Oh and I refuse to leave DD with anyone who doesn't respect my parenting methods which is why my DM is at the bottom of the list.

SpaghettiTwirlerAndProud · 26/04/2012 18:07

It's my sister who wants to go. She's getting married in june and I'm a bridesmaid. There's 4 of us going, so it wouldn't really be fair on anyone if I took her.

OP posts:
Growlithe · 26/04/2012 18:13

Who's going to hold the baby when you are being bridesmaid, if she is that clingy for you?

HollyHut · 26/04/2012 18:15

Sorry but a 5 month old was bored? So you will never go shopping again until your baby goes to school? Surely not! I get not wanting To take her to the bridal shop and not wanting MIL to look after her. But never going somewhere because your baby might get bored is ludicrous. I've got a 9 month old DD, she probably doesn't love coming to Morrisons with me but she does, sometimes the baby has to fit round you. Also i went to Meadowhall last week and I took my DD Shock

CallMeAl · 26/04/2012 18:16

Yabu to pretend its about her disability, when really its that you neither like or trust her.

mathanxiety · 26/04/2012 18:17

Your DH has dropped the ball in a big way here, assuming he knows how you feel about his mother.

mathanxiety · 26/04/2012 18:20

I don't think this should be about the OP and the way she sees fit to be a mother to her baby. It should be about the DH and hos he sees fit to shirk his responsibility and underestimate the importance of this shopping trip. It's not a day out for the OP that could be done any time. It is a purposeful trip to do with a once in a lifetime event.

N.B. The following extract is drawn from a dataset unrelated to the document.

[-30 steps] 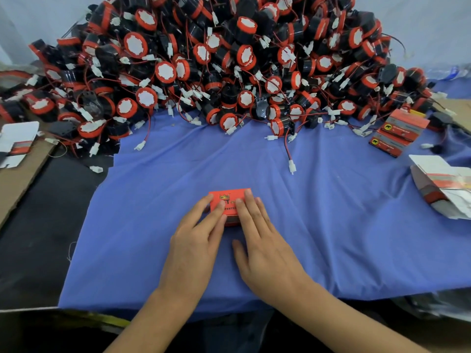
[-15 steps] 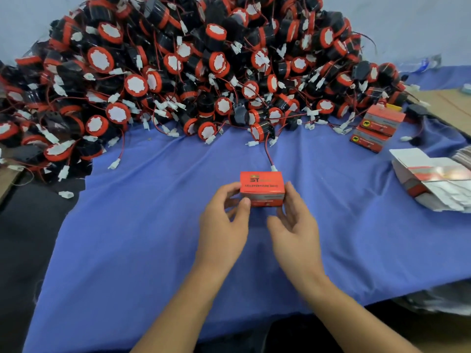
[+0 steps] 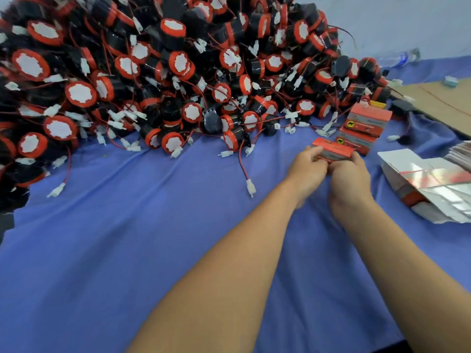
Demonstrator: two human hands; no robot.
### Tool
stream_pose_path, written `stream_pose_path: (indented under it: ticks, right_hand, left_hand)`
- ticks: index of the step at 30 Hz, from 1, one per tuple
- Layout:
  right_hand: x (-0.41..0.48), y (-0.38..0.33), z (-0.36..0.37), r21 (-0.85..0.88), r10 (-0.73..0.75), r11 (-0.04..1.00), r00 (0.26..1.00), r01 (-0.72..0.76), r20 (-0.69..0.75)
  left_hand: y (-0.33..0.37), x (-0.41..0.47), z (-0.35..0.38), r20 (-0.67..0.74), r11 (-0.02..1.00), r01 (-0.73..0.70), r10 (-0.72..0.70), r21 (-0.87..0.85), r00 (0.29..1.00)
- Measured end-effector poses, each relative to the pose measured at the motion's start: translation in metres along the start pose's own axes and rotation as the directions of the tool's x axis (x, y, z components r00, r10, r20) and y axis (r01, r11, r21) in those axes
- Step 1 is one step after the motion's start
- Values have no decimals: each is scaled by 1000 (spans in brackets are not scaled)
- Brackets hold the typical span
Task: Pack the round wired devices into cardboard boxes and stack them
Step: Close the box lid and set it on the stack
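Two hands hold one red box [image 3: 334, 150]: the left hand [image 3: 309, 165] is curled round its left end and the right hand [image 3: 349, 179] round its right end. Whether the box touches the blue cloth [image 3: 127, 238] cannot be told. Just beyond it, a stack [image 3: 367, 123] of two like boxes is seen. A large pile [image 3: 165, 72] of round black-and-red devices, with red wires and white plugs, is heaped across the far cloth. Flat cartons [image 3: 428, 179] are laid at right, and a cardboard sheet [image 3: 441, 100] is seen behind them.
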State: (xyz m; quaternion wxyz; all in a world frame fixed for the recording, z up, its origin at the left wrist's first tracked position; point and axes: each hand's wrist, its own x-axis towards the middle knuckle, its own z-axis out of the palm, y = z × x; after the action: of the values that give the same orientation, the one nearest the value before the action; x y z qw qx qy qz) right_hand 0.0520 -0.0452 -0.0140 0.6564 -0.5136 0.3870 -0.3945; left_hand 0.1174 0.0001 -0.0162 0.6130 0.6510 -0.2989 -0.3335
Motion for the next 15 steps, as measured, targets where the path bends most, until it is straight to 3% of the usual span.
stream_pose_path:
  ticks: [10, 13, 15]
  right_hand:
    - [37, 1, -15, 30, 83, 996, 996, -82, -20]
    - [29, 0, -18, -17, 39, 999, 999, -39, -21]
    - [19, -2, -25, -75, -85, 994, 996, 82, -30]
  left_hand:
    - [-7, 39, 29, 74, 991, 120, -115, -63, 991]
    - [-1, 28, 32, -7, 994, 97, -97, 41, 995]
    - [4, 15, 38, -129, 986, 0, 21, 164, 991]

pinktrees · 26/04/2012 18:27

Looking after 2 mobile babies is a tough job for anyone IMO, particularly in a house that might not be babyproofed (assuming MIL's isn't). I am fully mobile and have a 4yo and a 6yo but would think that if I was asked to look after an 8mo and 10mo for a day now, I would think I would find it a fairly intense task. I am probably a couple of decades younger than your MIL as well.

Anyway, if you feel your DD will not be safe, you should take her with you, regardless of how much of a shit it will be.

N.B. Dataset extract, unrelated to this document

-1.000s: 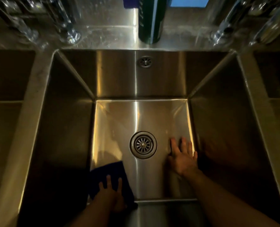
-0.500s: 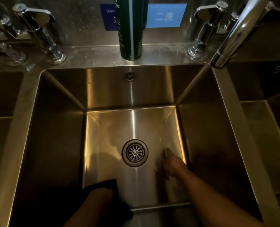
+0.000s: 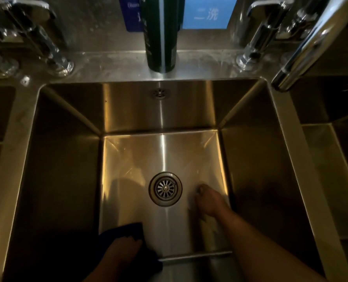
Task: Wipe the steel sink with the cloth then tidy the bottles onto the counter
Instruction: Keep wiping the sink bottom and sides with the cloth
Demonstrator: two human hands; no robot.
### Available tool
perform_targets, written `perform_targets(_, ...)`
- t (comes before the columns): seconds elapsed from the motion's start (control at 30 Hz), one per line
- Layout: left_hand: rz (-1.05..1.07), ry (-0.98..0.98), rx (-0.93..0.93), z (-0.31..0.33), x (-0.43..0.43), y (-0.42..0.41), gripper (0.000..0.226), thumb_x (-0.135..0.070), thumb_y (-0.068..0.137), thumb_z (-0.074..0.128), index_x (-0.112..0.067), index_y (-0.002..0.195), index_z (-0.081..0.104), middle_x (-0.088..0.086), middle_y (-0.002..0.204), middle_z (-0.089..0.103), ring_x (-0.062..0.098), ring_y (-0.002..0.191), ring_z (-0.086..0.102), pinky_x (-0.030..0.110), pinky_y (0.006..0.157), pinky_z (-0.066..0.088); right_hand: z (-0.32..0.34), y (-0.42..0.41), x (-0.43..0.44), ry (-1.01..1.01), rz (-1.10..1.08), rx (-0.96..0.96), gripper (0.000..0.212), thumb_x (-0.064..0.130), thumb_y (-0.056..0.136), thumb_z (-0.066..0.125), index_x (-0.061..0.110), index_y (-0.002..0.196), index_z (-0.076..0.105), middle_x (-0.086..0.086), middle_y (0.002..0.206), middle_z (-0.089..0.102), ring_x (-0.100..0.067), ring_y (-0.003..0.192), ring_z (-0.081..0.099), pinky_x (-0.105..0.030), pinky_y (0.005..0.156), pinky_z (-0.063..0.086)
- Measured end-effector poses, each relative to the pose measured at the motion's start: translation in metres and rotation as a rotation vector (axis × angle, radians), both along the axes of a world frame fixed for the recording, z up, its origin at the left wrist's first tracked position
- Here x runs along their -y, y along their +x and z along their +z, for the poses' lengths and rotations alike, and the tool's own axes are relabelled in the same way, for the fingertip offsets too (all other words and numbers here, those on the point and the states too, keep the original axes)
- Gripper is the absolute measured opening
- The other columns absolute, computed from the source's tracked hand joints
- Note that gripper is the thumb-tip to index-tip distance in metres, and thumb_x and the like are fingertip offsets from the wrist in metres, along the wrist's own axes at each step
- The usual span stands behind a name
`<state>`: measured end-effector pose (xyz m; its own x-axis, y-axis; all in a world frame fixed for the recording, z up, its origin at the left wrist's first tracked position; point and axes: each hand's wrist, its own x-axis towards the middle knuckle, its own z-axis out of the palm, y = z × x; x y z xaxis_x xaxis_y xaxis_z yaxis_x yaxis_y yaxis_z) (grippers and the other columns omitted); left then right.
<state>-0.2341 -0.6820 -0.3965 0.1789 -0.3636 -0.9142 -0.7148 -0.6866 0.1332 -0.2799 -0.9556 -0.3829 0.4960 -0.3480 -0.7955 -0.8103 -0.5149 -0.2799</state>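
I look down into a deep steel sink (image 3: 67, 159) with a round drain (image 3: 165, 188) in its floor. My left hand (image 3: 121, 250) presses a dark blue cloth (image 3: 126, 231) onto the floor at the near left corner. My right hand (image 3: 208, 201) rests on the floor just right of the drain, its fingers curled together with nothing in them. A tall dark green bottle (image 3: 160, 33) stands upright on the steel ledge behind the sink.
Chrome tap fittings (image 3: 53, 53) stand at the back left and another pair (image 3: 256, 37) at the back right. A chrome spout (image 3: 303, 47) angles over the right rim. Further basins lie on both sides. Blue signs (image 3: 208, 13) hang on the back wall.
My right hand's fingers have curled in from lying flat and spread. My left hand has gathered the cloth toward the near corner. The view has tilted up, showing more of the ledge and taps.
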Motion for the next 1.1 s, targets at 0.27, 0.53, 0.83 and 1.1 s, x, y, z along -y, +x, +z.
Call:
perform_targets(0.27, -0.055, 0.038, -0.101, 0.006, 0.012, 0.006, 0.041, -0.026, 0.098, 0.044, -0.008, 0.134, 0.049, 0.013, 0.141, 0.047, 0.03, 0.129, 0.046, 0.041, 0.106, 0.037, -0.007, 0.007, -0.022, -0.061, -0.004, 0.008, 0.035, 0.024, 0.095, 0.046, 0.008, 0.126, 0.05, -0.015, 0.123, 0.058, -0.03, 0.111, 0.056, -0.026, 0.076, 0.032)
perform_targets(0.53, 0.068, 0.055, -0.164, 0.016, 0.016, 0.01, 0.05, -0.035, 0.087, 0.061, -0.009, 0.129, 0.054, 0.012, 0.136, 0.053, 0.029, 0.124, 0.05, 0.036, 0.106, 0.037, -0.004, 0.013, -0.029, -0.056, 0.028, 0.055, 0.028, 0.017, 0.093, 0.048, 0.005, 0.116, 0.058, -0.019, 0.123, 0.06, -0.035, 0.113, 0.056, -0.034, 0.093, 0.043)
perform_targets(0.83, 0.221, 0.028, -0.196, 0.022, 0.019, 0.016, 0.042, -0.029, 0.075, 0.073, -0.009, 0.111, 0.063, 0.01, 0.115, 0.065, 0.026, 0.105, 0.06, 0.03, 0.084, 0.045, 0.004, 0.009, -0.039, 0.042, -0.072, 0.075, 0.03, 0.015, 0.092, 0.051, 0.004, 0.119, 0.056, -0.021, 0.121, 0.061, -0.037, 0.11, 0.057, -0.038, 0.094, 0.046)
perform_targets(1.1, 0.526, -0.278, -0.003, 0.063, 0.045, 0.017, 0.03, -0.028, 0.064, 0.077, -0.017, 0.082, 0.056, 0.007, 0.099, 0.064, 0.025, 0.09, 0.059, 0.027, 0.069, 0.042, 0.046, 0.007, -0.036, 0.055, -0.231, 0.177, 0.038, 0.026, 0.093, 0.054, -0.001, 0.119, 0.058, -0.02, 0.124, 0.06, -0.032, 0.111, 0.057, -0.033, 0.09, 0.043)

SpaghettiTwirlerAndProud · 26/04/2012 18:28

Of course I take her shopping Hmm, but not when we'll be in and out of numerous shops and changing rooms. My DD gets very bored, Very quickly. That's just how she is. Good for you if you took a 9mo to meadowhall and it wasn't awful.

OP posts:
cherryjelly · 26/04/2012 18:30

My MIL is disabled we have had a few scares because she hasn't been able to quickly move when my neices and nephews have done dangerous things under her care, so I can see how that can be a worry if your MIL's capabilities and home is like my MIL's.

Your DP should look after your DC

SpaghettiTwirlerAndProud · 26/04/2012 18:31

Oh, MIL is 47.

OP posts:
ABigGirlDoneItAndRanAway · 26/04/2012 18:34

YANBU not to feel comfortable with it, two mobile babies is a lot for anyone to manage never mind someone with what sounds like quite bad health problems. Can your DH not take a day off from DIY as I agree that bridal shops would not be the best place with a baby and she would be likely to kick off at some point.

SpaghettiTwirlerAndProud · 26/04/2012 18:45

DP has to work around the weather and his job, he's planning on bricklaying all weekend and you can't do that in the rain we've had today!

And I don't get how people are getting that I don't like MIL, I do, I just don't like the way she parents my child when she's in her care.

OP posts:
GrahamTribe · 26/04/2012 18:47

Your child is 9 months old and you "can't" take her to a shopping centre because she "gets bored"! I've heard it all now! PMSL. I had a relative who had exactly the same odd ideas about her child. Her daughter is 14 now and one of the most spoiled, demanding, precious brats you could ever have the displeasure of meeting.

Just sayin'.

Well honey, it looks like her father is going to have to care for your Precious First Princess instead then, if your MIL isn't good enough capable in your eyes.

?

AmberLeaf · 26/04/2012 18:48

Oh, MIL is 47

Erm...and? is that meant to indicate ancientness?